▶ _Your goal_: What you return should be every line below, word for word, and none of the images.

▶ _Source material_:
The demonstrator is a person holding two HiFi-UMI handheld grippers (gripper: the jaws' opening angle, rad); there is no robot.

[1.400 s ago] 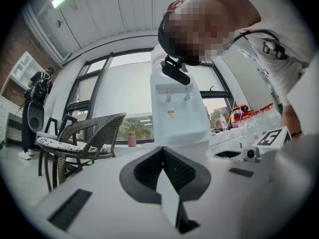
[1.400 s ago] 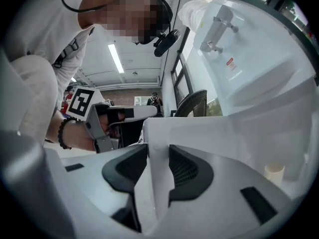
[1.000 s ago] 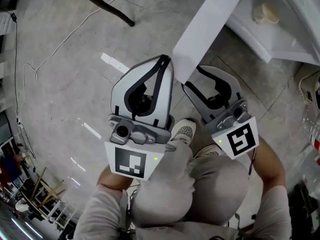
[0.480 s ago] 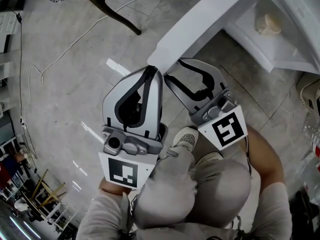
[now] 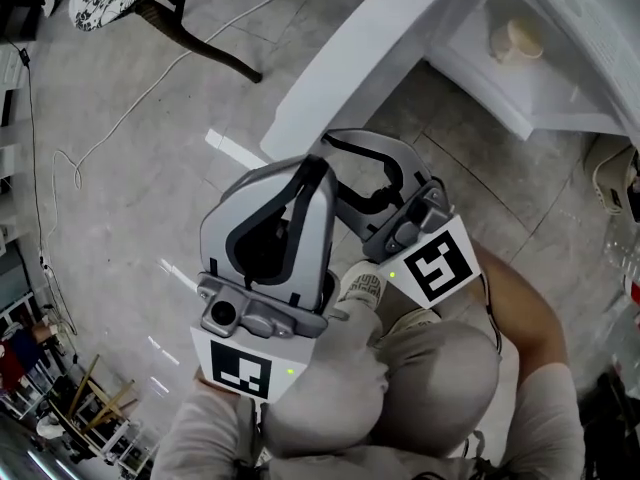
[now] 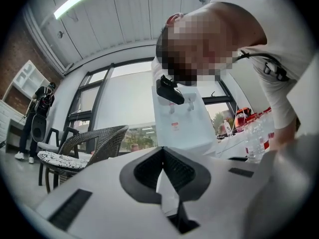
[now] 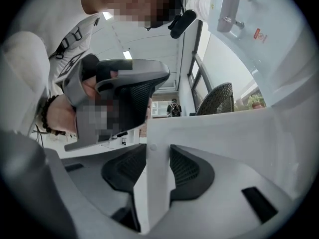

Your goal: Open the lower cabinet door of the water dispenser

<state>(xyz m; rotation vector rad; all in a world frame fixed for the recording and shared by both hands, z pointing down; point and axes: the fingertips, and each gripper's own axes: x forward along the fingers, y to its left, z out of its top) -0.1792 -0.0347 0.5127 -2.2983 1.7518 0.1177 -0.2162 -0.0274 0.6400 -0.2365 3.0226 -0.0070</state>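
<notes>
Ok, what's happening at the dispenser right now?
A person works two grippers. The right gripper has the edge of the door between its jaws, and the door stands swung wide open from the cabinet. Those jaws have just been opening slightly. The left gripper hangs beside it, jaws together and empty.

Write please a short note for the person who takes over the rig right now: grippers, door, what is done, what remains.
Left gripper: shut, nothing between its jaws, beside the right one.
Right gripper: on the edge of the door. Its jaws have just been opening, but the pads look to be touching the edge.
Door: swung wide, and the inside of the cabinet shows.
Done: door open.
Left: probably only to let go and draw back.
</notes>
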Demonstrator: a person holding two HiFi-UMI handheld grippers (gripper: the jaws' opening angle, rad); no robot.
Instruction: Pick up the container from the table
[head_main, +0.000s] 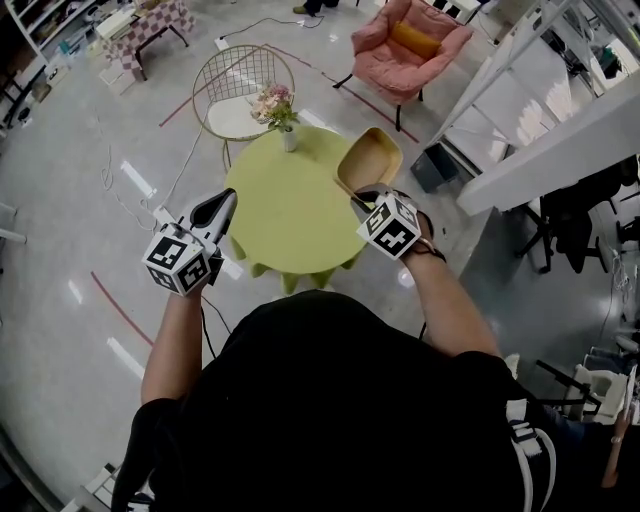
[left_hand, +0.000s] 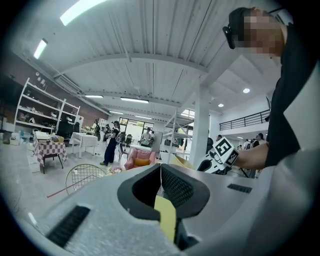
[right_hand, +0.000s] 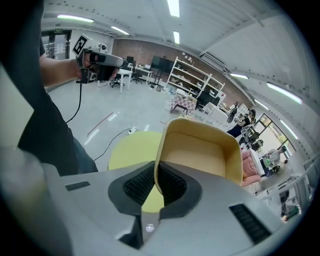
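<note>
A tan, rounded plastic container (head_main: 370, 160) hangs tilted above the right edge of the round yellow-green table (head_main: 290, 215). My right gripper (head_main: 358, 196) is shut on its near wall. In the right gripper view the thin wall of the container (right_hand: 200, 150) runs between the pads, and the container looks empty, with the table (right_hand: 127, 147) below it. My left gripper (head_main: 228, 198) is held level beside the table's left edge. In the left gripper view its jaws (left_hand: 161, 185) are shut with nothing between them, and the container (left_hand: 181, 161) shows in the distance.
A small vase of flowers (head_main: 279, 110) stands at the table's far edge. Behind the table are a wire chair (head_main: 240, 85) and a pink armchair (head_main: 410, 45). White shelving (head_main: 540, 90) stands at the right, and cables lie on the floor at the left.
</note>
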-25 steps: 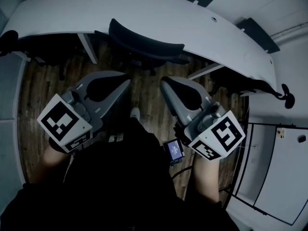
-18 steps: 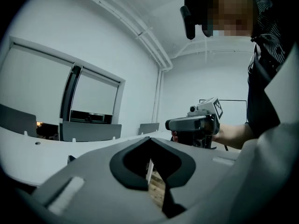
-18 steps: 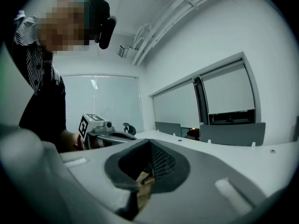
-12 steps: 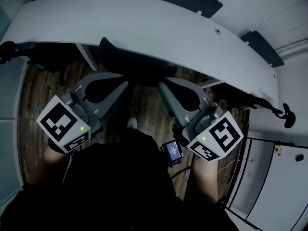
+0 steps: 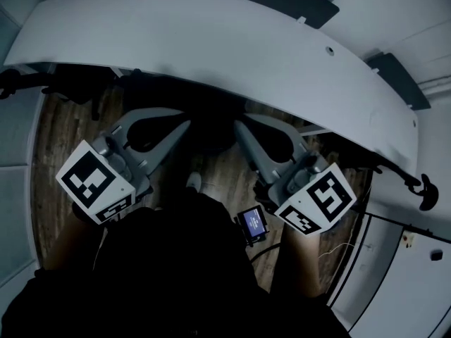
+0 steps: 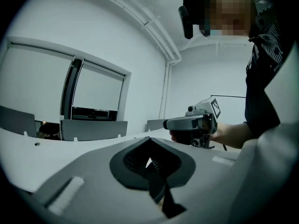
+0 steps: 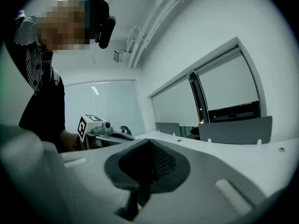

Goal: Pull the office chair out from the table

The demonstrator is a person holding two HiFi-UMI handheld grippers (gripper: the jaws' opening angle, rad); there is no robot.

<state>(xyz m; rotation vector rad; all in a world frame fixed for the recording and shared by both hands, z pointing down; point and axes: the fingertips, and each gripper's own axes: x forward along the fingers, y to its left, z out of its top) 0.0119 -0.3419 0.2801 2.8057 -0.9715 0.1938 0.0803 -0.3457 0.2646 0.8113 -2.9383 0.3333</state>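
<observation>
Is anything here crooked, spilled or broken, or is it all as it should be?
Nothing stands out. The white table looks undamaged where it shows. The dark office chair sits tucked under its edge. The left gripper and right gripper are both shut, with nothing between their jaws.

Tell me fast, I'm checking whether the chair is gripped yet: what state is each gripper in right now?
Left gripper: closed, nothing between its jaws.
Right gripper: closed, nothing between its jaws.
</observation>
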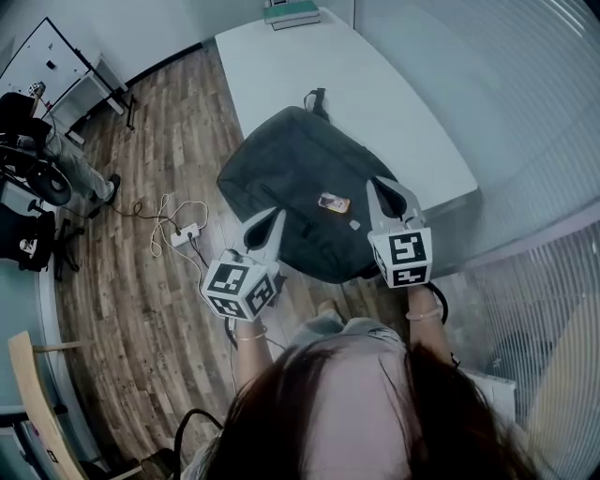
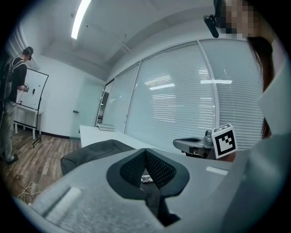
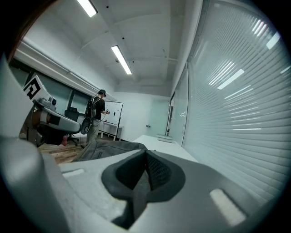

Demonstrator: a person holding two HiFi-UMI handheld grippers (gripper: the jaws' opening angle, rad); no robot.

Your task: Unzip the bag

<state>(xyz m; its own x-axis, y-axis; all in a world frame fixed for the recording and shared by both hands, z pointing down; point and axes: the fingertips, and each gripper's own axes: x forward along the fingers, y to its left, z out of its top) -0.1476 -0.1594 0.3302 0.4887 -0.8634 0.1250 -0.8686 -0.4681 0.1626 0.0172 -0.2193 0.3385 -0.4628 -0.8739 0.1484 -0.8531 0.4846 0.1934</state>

▶ _Response to the exercise_:
The demonstrator is a person holding two HiFi-UMI handheld grippers (gripper: the jaws' opening angle, rad); there is no robot.

[1.400 s ago] 
[1.400 s ago] 
[1.000 s ago] 
[0.480 s ago] 
[now] 
[now] 
[now] 

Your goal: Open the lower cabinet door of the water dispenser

<state>(xyz m; rotation vector rad; all in a world frame fixed for the recording and shared by both hands, z pointing down; point and axes: the fingertips, and each gripper's own axes: x forward along the fingers, y to its left, z out of its top) -0.1792 -0.0347 0.5127 -2.2983 1.7518 0.1177 -0.2162 -0.0274 0.6400 -0.2365 3.0226 -0.0070</state>
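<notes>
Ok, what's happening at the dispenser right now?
A person works two grippers. The right gripper has the edge of the door between its jaws, and the door stands swung wide open from the cabinet. Those jaws have just been opening slightly. The left gripper hangs beside it, jaws together and empty.

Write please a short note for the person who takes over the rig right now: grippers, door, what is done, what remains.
Left gripper: shut, nothing between its jaws, beside the right one.
Right gripper: on the edge of the door. Its jaws have just been opening, but the pads look to be touching the edge.
Door: swung wide, and the inside of the cabinet shows.
Done: door open.
Left: probably only to let go and draw back.
</notes>
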Demonstrator: a person holding two HiFi-UMI handheld grippers (gripper: the jaws' opening angle, rad); no robot.
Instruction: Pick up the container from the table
[head_main, +0.000s] 
[left_hand, +0.000s] 
[right_hand, +0.000s] 
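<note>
A tan, rounded plastic container (head_main: 370, 160) hangs tilted above the right edge of the round yellow-green table (head_main: 290, 215). My right gripper (head_main: 358, 196) is shut on its near wall. In the right gripper view the thin wall of the container (right_hand: 200, 150) runs between the pads, and the container looks empty, with the table (right_hand: 127, 147) below it. My left gripper (head_main: 228, 198) is held level beside the table's left edge. In the left gripper view its jaws (left_hand: 161, 185) are shut with nothing between them, and the container (left_hand: 181, 161) shows in the distance.
A small vase of flowers (head_main: 279, 110) stands at the table's far edge. Behind the table are a wire chair (head_main: 240, 85) and a pink armchair (head_main: 410, 45). White shelving (head_main: 540, 90) stands at the right, and cables lie on the floor at the left.
</note>
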-25 steps: 
-18 steps: 
-18 steps: 
-12 steps: 
+0 steps: 
+0 steps: 
+0 steps: 

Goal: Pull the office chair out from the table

The demonstrator is a person holding two HiFi-UMI handheld grippers (gripper: the jaws' opening angle, rad); there is no robot.

<state>(xyz m; rotation vector rad; all in a world frame fixed for the recording and shared by both hands, z pointing down; point and axes: the fingertips, and each gripper's own axes: x forward along the fingers, y to its left, z out of its top) 0.0119 -0.3419 0.2801 2.8057 -0.9715 0.1938 0.0803 -0.3457 0.2646 0.8113 -2.9383 0.3333</state>
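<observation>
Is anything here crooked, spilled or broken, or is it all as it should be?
Nothing stands out. The white table looks undamaged where it shows. The dark office chair sits tucked under its edge. The left gripper and right gripper are both shut, with nothing between their jaws.

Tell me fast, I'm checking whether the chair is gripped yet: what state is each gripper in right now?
Left gripper: closed, nothing between its jaws.
Right gripper: closed, nothing between its jaws.
</observation>
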
Demonstrator: a person holding two HiFi-UMI handheld grippers (gripper: the jaws' opening angle, rad); no robot.

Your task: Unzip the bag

<state>(xyz m; its own x-axis, y-axis; all in a world frame fixed for the recording and shared by both hands, z pointing down; point and axes: the fingertips, and each gripper's own axes: x forward along the fingers, y to its left, z out of its top) -0.1476 -0.1594 0.3302 0.4887 -0.8634 0.1250 -0.8686 -0.4681 0.1626 0.0172 -0.2193 0.3385 -0.4628 -0.8739 0.1484 -0.8531 0.4846 0.1934</state>

No further output is required, since the answer is complete.